* EXERCISE *
Print only the lines below from the one with "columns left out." to the one with "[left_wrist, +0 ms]", both included, exactly as they stand. Leave pictures out.

Start of THE DATA

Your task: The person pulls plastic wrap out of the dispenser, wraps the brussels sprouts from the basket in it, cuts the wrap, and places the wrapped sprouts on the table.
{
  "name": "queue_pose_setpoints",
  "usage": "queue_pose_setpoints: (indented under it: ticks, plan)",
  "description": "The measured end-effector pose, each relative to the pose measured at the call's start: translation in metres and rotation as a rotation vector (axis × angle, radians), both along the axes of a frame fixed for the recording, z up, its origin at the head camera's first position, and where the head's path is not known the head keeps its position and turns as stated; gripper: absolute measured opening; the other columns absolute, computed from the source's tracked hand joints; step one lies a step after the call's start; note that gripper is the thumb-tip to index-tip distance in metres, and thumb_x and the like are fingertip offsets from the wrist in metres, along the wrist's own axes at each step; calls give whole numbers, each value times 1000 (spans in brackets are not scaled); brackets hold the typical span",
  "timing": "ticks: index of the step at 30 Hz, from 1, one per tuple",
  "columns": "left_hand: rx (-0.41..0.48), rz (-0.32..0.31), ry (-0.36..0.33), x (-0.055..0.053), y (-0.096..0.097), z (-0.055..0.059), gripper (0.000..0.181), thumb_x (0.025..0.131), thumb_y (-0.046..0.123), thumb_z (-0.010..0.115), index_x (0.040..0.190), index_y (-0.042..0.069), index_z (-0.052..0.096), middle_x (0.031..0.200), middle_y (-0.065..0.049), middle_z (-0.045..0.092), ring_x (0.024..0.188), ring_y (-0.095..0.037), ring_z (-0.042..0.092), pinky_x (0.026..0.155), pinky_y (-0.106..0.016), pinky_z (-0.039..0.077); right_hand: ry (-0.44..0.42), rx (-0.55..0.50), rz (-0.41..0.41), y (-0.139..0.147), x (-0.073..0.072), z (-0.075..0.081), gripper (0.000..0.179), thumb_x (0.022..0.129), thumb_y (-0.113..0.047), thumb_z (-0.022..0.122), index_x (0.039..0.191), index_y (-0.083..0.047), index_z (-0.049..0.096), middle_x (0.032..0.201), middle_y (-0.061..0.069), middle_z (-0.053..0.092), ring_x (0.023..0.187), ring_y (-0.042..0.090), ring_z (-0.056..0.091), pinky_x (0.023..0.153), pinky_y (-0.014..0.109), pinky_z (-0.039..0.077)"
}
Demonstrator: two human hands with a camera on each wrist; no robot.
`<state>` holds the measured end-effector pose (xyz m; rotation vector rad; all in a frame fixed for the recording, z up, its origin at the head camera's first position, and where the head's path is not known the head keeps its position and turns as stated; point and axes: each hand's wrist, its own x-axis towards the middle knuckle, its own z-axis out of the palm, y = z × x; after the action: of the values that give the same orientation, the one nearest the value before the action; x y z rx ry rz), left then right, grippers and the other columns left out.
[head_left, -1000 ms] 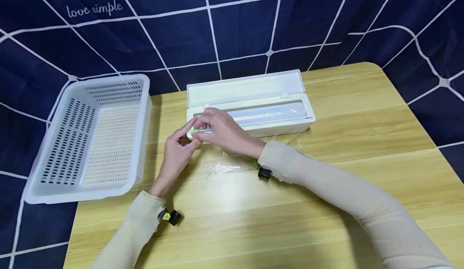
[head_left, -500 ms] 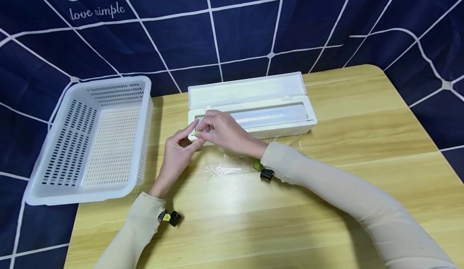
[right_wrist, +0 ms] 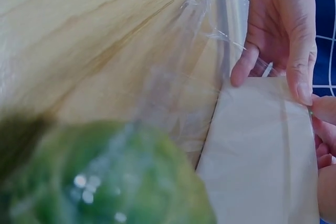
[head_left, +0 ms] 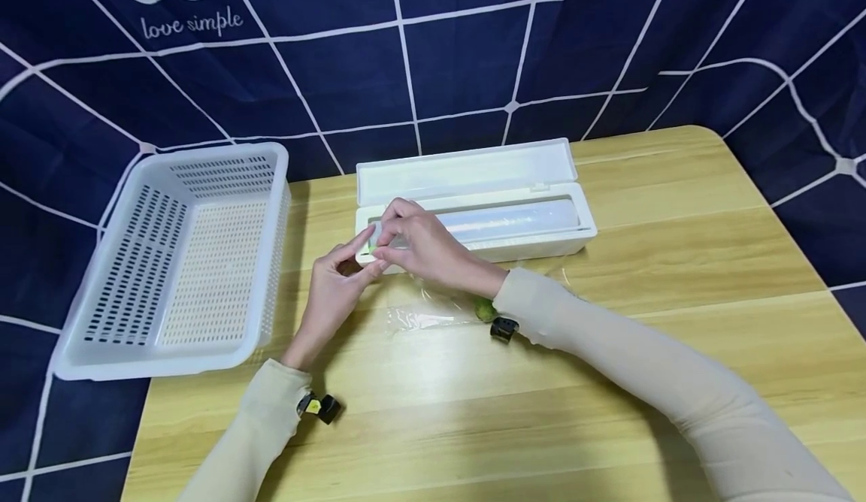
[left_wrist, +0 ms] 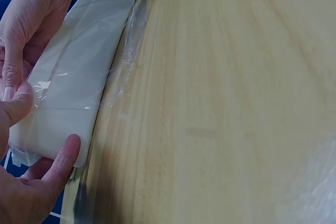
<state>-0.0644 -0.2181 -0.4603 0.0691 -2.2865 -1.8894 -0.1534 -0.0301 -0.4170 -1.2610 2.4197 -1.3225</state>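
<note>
A long white cling film box lies with its lid swung up. Inside rests a pale roll of cling film. My left hand grips the box's left end, thumb against the front wall and forefinger along the top. With thumb and fingers my right hand pinches a small green slide cutter at the left end of the cutting rail. A sheet of clear cling film hangs over the box front and onto the table. Under this film, by my right wrist, sits a green round fruit or vegetable.
At the left of the wooden table stands a white perforated plastic basket. A dark blue cloth with white lines hangs behind the table and at its sides. Each wrist wears a small black camera.
My right hand has shifted slightly right along the box with the slide cutter, and its fingers now cover more of it. The left hand keeps its grip. The head view has tilted a little.
</note>
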Motion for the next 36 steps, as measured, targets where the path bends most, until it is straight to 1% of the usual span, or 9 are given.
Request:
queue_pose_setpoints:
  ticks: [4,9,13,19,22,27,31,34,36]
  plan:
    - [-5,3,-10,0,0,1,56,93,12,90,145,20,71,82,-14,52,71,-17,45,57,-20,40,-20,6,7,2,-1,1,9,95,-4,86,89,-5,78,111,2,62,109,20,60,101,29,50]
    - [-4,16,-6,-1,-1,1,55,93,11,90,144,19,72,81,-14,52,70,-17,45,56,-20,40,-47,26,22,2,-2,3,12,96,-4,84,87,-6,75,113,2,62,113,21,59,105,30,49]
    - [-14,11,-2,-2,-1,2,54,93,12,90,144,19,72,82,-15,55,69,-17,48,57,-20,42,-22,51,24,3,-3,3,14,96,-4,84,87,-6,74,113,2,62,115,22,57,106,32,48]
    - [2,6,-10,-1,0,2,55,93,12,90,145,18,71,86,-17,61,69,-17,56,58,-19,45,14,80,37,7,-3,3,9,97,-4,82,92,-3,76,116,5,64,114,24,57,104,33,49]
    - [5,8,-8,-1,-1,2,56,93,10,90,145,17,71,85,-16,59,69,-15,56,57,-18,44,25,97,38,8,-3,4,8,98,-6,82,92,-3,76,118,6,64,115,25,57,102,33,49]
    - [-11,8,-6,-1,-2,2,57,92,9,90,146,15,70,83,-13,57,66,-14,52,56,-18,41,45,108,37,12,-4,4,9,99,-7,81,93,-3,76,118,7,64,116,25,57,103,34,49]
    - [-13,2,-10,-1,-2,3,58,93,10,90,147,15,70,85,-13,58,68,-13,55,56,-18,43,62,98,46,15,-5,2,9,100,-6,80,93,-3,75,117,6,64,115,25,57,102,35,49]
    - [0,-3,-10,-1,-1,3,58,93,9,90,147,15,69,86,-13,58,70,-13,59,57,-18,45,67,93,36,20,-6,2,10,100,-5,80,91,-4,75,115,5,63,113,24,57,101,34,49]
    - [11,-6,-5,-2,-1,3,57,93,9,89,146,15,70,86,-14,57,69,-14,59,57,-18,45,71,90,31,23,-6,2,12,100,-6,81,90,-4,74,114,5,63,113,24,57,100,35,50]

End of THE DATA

* RESPONSE AREA *
`<state>` holds the measured end-effector pose (xyz m; rotation vector rad; all in a frame fixed for the recording, z up, its origin at the head camera's first position, and where the head's path is not known the head keeps its position and turns as stated; point and axes: each hand's wrist, its own x-axis towards the middle knuckle, its own z-axis out of the palm, y = z × x; after the action: of the values that give the same orientation, the one nearest the value before the action; x y z rx ry rz), left then right, grippers and the other columns left out.
[head_left, -1000 ms] 
[head_left, -500 ms] 
[right_wrist, +0 ms] 
[head_left, +0 ms] 
[left_wrist, +0 ms] 

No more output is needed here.